The executive director of the Bicycle Association believes that framing e-bikes as ‘enhanced bicycles’ is a mistake. Steve Garidis says that framing them this way merely encourages policy makers to treat them as a niche within a niche, with a level of priority and funding to match.
“If an e-bike is not an enhanced bicycle, what is it?” asks Garidis on the Green Alliance blog. “In the context of transport and climate change policy, they should instead be treated as central to the electrification of transport. E-bikes are already delivering the electric revolution, so they should be seen on a par with other electric vehicles (EVs).”
Garidis argues that cycling is a niche, marginalised policy area in the UK and not therefore something to be exploited by vehicles that potentially hold broader appeal.
“Relative to cycling, the EV sector has vastly higher profile, priority and investment,” he points out before going on to highlight some of the strengths of e-bikes over electric cars, such as their relatively cost and the fact they don’t require new charging infrastructure.
He cites the reliability and efficiency of e-bike technology as another major strength with one medium range electric car requiring similar battery capacity to 100 e-bikes. “Battery production is one of the key limiting factors in transport system electrification, so it makes sense to use them in the most efficient EVs,” he says.

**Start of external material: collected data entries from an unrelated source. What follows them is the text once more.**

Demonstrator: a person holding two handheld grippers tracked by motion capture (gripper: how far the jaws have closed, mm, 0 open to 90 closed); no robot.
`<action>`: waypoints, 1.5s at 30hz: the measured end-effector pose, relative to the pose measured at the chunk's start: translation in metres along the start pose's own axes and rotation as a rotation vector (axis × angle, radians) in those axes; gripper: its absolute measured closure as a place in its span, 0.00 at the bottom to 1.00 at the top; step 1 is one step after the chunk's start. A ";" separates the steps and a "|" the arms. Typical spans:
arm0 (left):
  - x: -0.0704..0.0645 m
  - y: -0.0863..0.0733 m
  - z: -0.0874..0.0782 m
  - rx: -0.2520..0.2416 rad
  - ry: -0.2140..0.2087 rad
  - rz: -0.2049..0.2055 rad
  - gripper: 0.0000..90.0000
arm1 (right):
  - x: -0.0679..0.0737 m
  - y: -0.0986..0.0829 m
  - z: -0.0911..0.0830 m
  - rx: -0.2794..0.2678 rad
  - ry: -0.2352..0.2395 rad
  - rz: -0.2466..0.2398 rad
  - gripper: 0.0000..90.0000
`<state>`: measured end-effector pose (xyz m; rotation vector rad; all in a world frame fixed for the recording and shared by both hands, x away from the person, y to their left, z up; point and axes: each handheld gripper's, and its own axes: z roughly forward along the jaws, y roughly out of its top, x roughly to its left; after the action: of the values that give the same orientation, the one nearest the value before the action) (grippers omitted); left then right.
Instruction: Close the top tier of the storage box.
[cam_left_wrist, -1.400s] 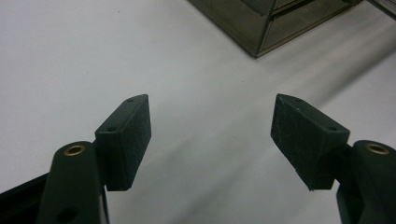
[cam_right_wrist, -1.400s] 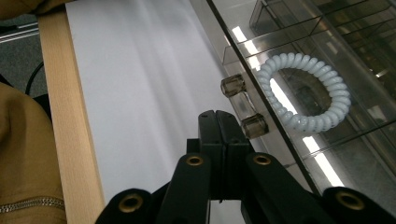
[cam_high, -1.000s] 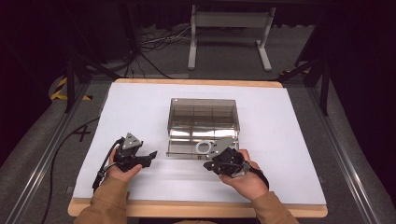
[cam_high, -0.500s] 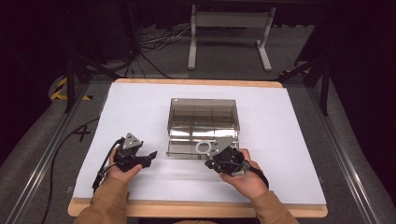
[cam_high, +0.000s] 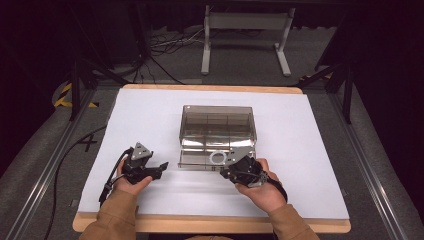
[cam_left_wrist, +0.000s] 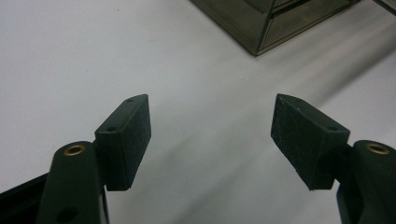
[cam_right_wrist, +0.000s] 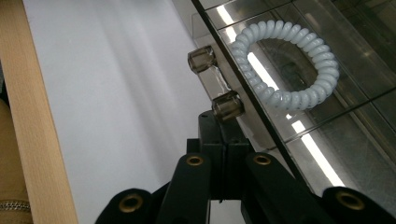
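Nearest the person, the left gripper (cam_high: 161, 165) rested on the white surface (cam_high: 150, 115) with its jaws spread wide, holding nothing. The right gripper (cam_right_wrist: 223, 122) had its jaws pressed together just beside the clear handle (cam_right_wrist: 215, 84) of the pulled-out drawer (cam_high: 200, 159). In that drawer lay a white spiral hair tie (cam_right_wrist: 287, 65), flat. Beyond, the smoky clear organizer box (cam_high: 218, 125) stood mid-surface, long axis across it, drawer facing the person.
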<state>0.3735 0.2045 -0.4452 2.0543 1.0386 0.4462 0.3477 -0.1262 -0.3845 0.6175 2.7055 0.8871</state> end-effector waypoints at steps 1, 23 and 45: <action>0.000 0.000 0.000 0.000 0.000 0.000 0.33 | 0.000 0.000 0.000 0.000 0.000 0.000 1.00; 0.000 0.000 -0.001 0.001 0.000 0.000 0.33 | -0.002 0.004 -0.003 -0.018 -0.029 0.013 1.00; 0.001 0.000 -0.001 0.003 0.001 0.002 0.33 | -0.011 0.007 -0.006 -0.051 -0.074 0.052 1.00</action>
<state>0.3733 0.2054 -0.4448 2.0575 1.0388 0.4475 0.3571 -0.1294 -0.3745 0.6987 2.6038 0.9237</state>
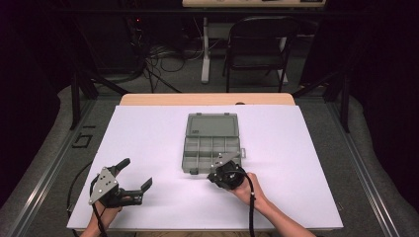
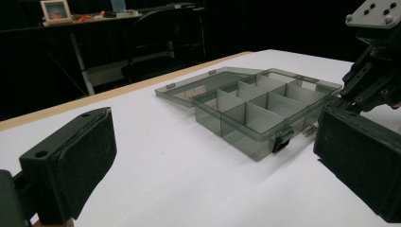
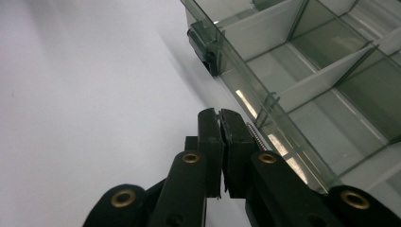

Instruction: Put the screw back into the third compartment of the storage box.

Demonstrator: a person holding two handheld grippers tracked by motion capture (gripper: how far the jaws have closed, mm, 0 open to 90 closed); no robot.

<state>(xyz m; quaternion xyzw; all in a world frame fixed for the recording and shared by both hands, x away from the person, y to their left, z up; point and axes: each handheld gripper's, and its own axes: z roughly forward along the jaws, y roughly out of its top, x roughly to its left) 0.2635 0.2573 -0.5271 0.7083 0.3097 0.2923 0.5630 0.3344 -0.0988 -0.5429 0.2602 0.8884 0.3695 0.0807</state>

A common argument is that e-bikes don’t serve the same purpose as larger electric vehicles, but 70 per cent of UK trips are under five miles and e-cargo bikes have also been shown to deliver faster than vans in urban areas.
“Sales figures show that e-bikes are ready for mass adoption,” writes Garidis. “Across Europe over five million were sold in 2021, more than double the 2.3 million electric cars sold in the same period (nearly half of which were plug in-hybrids, not fully electric).
“In the same year, in the US, 790,000 e-bikes were sold, compared to just 650,000 electric cars (including plug-in hybrid models). Across the developed world, e-bikes are already moving more people over to EVs than electric cars.”